There is archaeological evidence that by at least the 11th century there was an Anglo-Saxon stone church at Westcott Barton, which was originally dedicated to St Edmund the Martyr. In the 11th century the nave was extended westwards and in about the middle of the 12th century the south aisle was added. It has a two-bay arcade and a tomb recess, both of which are Norman. The chancel arch is in a transitional style from Norman to Early English. The church's dedication was changed from St Edmund to St Edward the Confessor in 1238. In the 14th and 15th centuries the chancel and north wall of the nave were rebuilt, the west tower and battlemented south porch were built and the wooden rood screen was installed, all in Perpendicular Gothic style. However, in about 1520 the chancel was reported to be in ruins.

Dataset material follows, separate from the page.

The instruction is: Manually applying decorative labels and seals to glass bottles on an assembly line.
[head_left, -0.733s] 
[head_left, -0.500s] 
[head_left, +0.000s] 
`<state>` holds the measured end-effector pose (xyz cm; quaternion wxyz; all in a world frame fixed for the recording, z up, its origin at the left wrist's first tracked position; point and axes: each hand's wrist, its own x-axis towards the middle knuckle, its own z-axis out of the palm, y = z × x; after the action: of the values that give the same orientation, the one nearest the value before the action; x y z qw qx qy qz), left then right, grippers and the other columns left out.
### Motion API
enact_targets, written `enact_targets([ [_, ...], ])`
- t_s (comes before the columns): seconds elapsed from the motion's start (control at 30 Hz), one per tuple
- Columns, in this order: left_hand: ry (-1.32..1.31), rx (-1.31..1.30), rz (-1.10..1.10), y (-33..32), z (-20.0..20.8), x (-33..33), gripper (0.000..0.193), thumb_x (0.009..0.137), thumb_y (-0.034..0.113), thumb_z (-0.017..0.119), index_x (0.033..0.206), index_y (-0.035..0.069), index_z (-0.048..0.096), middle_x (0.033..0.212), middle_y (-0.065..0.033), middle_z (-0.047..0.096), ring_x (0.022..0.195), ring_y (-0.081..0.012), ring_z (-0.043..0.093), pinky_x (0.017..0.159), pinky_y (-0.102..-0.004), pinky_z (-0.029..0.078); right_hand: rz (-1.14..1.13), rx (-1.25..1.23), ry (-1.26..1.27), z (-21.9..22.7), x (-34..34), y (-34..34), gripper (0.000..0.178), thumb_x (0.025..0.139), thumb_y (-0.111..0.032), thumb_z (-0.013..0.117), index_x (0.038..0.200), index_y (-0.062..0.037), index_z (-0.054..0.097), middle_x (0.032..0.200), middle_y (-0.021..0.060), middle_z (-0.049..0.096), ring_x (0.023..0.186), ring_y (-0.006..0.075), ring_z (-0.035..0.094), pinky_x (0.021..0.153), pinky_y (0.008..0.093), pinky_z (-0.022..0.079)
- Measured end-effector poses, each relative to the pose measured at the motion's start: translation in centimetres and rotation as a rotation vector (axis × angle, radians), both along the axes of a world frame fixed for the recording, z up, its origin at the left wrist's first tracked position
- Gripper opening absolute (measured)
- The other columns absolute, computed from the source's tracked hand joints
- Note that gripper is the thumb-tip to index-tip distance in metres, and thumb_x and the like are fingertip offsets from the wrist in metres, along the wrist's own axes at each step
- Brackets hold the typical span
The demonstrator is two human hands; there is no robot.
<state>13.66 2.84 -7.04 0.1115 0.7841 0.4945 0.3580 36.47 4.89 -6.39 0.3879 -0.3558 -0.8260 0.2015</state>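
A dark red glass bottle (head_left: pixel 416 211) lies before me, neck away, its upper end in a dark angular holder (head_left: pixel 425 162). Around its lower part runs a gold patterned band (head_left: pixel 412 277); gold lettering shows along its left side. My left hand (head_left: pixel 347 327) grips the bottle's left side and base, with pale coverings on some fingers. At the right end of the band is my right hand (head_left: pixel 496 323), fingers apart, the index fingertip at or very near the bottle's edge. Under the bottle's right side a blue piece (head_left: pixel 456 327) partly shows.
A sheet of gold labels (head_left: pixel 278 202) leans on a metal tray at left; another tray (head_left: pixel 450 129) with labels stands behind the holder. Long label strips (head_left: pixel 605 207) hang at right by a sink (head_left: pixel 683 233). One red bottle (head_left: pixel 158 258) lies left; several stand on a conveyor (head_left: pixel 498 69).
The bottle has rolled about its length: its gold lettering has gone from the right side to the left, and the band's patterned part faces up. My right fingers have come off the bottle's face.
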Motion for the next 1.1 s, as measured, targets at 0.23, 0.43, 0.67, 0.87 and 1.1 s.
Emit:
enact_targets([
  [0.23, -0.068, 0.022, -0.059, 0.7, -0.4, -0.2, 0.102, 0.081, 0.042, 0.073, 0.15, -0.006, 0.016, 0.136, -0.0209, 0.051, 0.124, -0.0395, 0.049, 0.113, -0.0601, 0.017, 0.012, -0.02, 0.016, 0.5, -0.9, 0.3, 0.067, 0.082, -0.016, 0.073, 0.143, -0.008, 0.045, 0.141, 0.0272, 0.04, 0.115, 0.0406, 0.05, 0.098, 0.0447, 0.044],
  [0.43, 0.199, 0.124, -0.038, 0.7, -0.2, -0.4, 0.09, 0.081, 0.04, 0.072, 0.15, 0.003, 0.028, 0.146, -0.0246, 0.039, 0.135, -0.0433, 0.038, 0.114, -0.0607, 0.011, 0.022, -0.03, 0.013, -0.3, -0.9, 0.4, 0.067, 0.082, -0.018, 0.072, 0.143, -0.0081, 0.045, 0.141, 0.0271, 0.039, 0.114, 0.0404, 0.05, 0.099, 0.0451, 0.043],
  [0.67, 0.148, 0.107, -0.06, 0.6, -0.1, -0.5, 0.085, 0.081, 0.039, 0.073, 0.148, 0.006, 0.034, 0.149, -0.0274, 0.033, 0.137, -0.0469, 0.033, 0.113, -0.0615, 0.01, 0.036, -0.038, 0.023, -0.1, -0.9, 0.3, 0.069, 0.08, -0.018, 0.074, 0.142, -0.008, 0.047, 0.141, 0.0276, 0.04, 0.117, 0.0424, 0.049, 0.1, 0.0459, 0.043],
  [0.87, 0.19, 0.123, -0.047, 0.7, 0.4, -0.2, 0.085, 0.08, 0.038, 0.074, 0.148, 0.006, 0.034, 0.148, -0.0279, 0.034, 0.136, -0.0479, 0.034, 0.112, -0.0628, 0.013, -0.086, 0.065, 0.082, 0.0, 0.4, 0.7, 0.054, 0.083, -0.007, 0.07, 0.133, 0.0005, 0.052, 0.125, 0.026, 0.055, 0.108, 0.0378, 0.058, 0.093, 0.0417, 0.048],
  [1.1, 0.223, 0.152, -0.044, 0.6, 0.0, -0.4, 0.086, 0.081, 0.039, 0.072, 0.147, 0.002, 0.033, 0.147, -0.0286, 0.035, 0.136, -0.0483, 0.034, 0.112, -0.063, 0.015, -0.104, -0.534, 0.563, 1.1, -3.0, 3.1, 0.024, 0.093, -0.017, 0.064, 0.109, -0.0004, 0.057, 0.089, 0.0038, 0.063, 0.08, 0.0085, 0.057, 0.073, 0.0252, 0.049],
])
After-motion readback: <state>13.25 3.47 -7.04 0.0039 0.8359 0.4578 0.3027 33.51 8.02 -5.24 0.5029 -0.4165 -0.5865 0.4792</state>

A west gallery was installed, presumably in the 18th century. In 1855–56 the gallery was removed and the church was restored under the direction of the Oxford Diocesan Architect G.E. Street, who also added the battlements to the nave parapet. The then Vicar, Rev. E.L. Lockyer, painted the screen and the decorated patterns on the chancel and aisle arches. The current rood cross is a 19th-century Gothic Revival addition. St. Edward's is a Grade II* listed building. In the churchyard just south of the church are a 15th-century tomb chest that has a quatrefoil at either end, and the base and steps of a late medieval stone cross. The tower has three bells, which are notable for being moved by half-wheels. The second bell was cast by John Mitchell of Wokingham in about 1490. Mears and Stainbank of the Whitechapel Bell Foundry cast the tenor and treble bells in 1904. St Edward's also has a Sanctus bell that was cast by an unknown founder in about 1699.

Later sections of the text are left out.